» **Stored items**
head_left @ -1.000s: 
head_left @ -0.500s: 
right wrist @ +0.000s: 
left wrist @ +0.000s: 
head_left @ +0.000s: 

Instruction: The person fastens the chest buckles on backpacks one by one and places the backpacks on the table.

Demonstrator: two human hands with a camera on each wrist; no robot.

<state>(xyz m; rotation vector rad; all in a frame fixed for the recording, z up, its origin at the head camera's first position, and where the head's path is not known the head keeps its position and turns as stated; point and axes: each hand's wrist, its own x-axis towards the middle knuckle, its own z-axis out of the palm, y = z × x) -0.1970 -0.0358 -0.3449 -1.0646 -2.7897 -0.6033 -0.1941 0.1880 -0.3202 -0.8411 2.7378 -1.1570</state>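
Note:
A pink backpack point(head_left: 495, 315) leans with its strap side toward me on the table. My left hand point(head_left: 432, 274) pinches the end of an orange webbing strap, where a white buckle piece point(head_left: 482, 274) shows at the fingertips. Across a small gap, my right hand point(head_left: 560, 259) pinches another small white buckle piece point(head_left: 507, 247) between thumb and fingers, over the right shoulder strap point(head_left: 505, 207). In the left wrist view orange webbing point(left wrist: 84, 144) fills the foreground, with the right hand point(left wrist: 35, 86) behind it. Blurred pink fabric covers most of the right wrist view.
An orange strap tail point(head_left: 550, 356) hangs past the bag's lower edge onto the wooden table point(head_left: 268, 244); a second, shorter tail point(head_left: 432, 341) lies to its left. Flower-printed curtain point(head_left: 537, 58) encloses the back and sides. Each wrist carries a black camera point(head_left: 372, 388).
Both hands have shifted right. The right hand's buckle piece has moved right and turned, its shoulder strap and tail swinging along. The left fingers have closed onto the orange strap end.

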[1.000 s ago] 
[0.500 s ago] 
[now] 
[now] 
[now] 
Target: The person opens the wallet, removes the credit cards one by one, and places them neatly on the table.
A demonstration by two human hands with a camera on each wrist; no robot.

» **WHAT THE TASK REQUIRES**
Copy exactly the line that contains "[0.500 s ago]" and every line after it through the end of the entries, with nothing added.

» **RESPONSE FOR THIS EXERCISE**
[0.500 s ago] 
[now] 
[now] 
[now] 
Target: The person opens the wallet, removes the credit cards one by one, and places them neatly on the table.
A demonstration by two human hands with a camera on each wrist; no robot.

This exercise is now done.